PoG: West Virginia - Kentucky

On the biggest of stages, West Virginia point guard Joe Mazzulla shines, and his performance in West Virginia's 73-66 NCAA East Regional Finals was the brightest of his career, and earned him player of the game honors.

Joe Mazzulla, making his first start of the season, was the catalyst behind the Mountaineers' stunning of the top-seeded Wildcats. Driving repeatedly to the basket, Mazzulla scored 17 points with scoop lay-ups and trips to the free throw line, but his point production was only a small part of the story. Faced with a Kentucky defense that completely shut down the Mountaineers inside the three-point line in the first half (WVU was 0-16 from two point range), the heady Rhode Islander kept his teammates calm

"I think the difference in the second half was patience," Mazzulla said after the win. "We ran the offense better and were able to get some curls and cuts to the basket."

The heady Rhode Islander was the key component to that, as he finally produced a two-pointer nearly 22 minutes into the game on a drive to the basket. That set the tone for the Mountaineers, who proceeded to score 45 points in the final 20 minutes after putting up just 28 in the opening period. Mazzulla was the driving force in most of those, drawing defenders and setting up shots for teammates while also getting to the line eight times. He made six of those chances and added three assists and two steals in his 30 minutes on the floor.

The performance follows Mazzulla's showing against Duke two years ago in the second round of the NCAA's when he nearly had a triple-double to knock the Blue Devils from the tournament.
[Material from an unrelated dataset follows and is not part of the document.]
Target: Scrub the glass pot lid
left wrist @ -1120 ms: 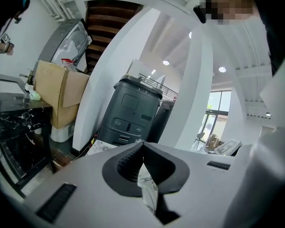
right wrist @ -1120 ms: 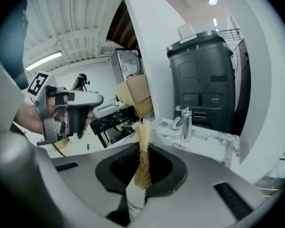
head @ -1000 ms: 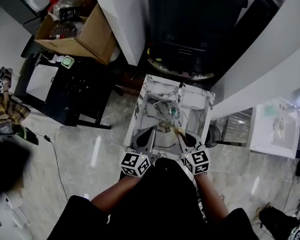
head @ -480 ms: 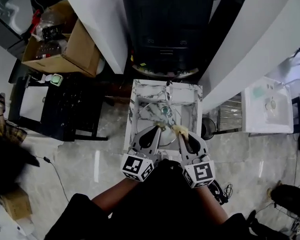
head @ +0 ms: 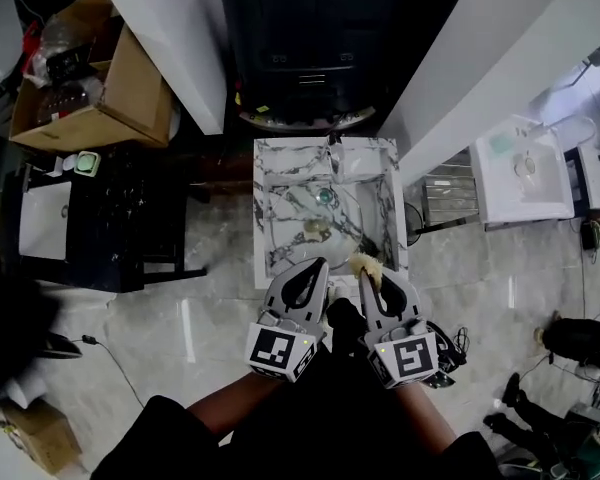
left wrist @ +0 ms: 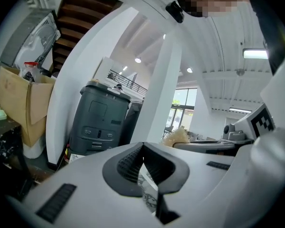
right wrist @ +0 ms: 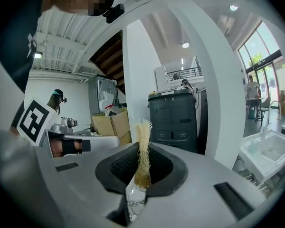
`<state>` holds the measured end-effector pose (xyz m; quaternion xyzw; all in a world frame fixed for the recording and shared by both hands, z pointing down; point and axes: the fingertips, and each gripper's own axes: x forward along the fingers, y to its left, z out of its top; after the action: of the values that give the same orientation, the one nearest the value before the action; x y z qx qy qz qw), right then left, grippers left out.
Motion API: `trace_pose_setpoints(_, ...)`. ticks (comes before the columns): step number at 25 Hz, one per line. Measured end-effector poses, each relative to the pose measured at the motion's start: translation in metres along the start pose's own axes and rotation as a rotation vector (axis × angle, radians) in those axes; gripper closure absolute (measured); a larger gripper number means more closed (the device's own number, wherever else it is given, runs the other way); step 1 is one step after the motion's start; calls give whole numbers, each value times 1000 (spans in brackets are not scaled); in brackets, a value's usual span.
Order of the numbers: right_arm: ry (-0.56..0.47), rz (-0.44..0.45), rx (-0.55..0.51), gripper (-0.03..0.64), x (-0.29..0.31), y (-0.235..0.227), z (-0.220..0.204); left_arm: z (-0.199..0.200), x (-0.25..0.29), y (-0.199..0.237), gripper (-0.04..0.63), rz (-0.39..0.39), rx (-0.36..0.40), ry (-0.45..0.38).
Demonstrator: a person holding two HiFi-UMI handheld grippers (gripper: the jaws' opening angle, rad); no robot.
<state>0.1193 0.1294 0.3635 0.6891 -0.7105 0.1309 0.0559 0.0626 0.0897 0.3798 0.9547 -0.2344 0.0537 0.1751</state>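
The glass pot lid (head: 323, 216) lies in the marble sink (head: 272, 208), its greenish knob (head: 325, 196) up and a tan lump (head: 314, 233) resting on it. Both grippers hover at the sink's near edge, level and clear of the lid. My left gripper (head: 318, 266) is shut with nothing between its pads (left wrist: 133, 161). My right gripper (head: 364, 268) is shut on a tan fibrous scrubber (right wrist: 143, 139) that sticks up out of the jaws; the scrubber (left wrist: 176, 137) also shows in the left gripper view.
A black bin (head: 310, 38) stands behind the sink between white walls. A cardboard box (head: 80, 98) and a black rack (head: 110, 218) are at the left, and a white basin (head: 525, 168) at the right. A person (right wrist: 54, 101) stands far off.
Both grippers have drawn back from the lid toward me to the sink's near edge. The left gripper no longer reaches the lid. The scrubber stays in the right gripper.
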Motion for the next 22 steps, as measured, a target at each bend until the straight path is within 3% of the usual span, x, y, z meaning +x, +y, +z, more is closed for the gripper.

  • West Virginia was able to win the game without relying on one of its strengths – rebounding. Despite good positioning on many plays, the Mountaineers were simply outjumped or outreached by the bigger, taller Wildcats. But after surrendering 29 boards and being out grabbed by 16 in the opening half, WVU nailed down a 23-22 edge in the second half to keep Kentucky at bay. UK finished with 24 offensive rebounds and 19 second chance points, but it wasn't enough to offset West Virginia's overall defensive effort.

  • WVU's 1-3-1 defense frustrated Kentucky mightily, and helped hold the Wildcats to an abysmal night from the three-point line. After laying a goose egg from beyond the arc in the first half (0-8), Kentucky proceeded to miss its next 12 shots from downtown before making one. Overall, UK made just four of its 32 three-point attempts.

    WVU began the game playing the 1-3-1 after it made shots and man on misses, but it became evident that the zone was West Virginia's best set, even though it poses problems in gathering rebounds.

    "About the ten-minute mark, Huggs and I talked, and I said, ‘The 1-3-1 is our best defense,'" assistant coach Larry Harrison said. "So we went with it the rest of the way."

    WVU's effort countered many of its shortcomings, and clearly frustrated a Kentucky team that's used to a freewheeling offensive attack.

    "The 1-3-1 bothered us," Kentucky head coach John Calipari noted. "We tried different things and it bothered us more than I thought it would."

    "It was pretty tough," UK point guard John Wall added. "They did a great job of denying us from getting to the wings. You give hats off to them. Their defense did a great job on us and we didn't knock down shots today.

  • If ever a game showed that statistics aren't always the key to victory, it was this one. WVU didn't make a two-pointer in the first half, yet led by two at the half. UK outrebounded West Virginia by 15, and it had 13 more second chance points and ten more fast break points that the Mountaineers. But in the end, one key stat probably pointed the way to victory. West Virginia, shaky at times from the free throw line this year, was 23-34 from the line (67.6%) while Kentucky was just 16-26 (55.2%). Those seven points exactly matched the final margin of the game.

    There's no doubt that it can be demoralizing for a team to get to the free throw line and not convert, and that may have played into UK's frustration level as well. Combined with the poor shooting night from the perimeter, Kentucky was unable to capitalize on the stat advantages that it held in so many categories.